Here are some records; copy every line that holds the word "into".
(Beginning of DATASET EXCERPTS)
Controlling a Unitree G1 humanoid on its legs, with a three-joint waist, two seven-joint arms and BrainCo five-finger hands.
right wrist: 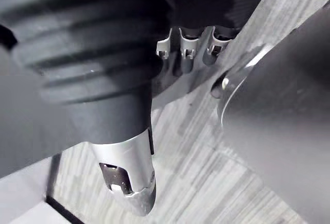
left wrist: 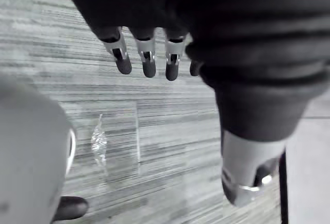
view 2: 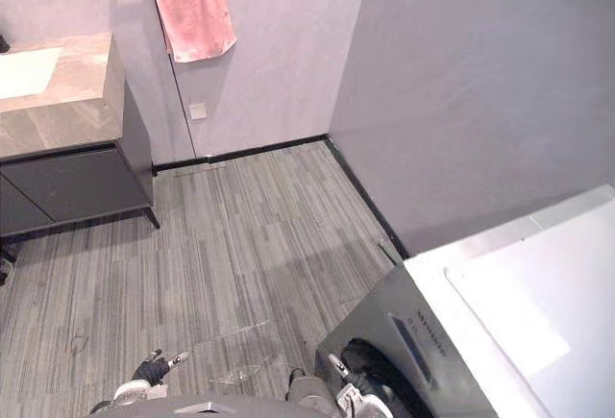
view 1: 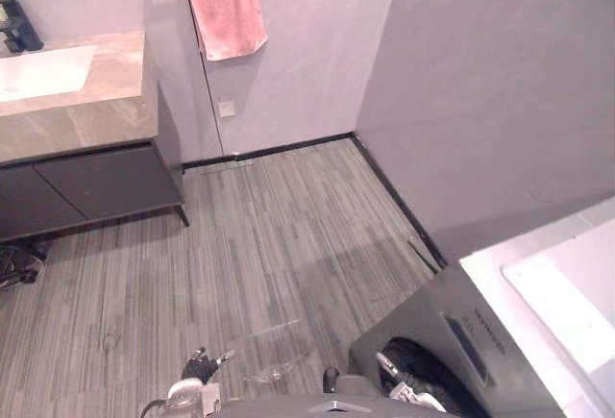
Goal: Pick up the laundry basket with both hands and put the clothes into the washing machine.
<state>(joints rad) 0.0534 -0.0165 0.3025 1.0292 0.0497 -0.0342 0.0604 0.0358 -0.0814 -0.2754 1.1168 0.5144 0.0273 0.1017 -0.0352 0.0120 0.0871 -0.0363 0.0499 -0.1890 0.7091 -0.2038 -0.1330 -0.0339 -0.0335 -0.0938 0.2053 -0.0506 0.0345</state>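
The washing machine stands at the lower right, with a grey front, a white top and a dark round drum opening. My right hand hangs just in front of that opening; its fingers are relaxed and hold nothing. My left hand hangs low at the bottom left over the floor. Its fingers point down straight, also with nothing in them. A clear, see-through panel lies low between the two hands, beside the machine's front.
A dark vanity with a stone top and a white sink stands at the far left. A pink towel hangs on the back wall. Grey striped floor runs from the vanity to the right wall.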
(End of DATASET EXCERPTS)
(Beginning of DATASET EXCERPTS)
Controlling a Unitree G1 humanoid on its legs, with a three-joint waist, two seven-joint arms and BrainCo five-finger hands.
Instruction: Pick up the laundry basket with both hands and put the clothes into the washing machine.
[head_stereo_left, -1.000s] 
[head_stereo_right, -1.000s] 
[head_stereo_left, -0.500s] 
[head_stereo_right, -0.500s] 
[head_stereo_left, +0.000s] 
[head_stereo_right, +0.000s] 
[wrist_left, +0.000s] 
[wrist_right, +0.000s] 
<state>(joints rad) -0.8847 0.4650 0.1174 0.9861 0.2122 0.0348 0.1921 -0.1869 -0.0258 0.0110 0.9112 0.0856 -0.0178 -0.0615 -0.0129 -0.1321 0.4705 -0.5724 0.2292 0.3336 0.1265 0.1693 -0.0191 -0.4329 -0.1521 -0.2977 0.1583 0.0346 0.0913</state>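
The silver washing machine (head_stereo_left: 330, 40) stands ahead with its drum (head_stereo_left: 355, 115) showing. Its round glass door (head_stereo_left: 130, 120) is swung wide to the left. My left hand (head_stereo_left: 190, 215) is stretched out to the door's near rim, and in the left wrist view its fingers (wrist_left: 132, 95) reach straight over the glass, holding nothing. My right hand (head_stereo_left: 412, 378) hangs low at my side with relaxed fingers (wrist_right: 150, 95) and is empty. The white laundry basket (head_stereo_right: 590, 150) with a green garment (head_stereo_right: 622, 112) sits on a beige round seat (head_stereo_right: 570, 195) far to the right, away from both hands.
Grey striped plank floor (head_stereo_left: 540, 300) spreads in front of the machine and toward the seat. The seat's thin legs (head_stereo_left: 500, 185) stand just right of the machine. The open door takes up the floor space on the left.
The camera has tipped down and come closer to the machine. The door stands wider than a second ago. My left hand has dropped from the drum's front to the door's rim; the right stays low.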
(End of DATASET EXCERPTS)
### REPLY TO THE TASK
Goal: Pick up the laundry basket with both hands and put the clothes into the washing machine.
Instruction: Pick up the laundry basket with both hands and put the clothes into the washing machine.

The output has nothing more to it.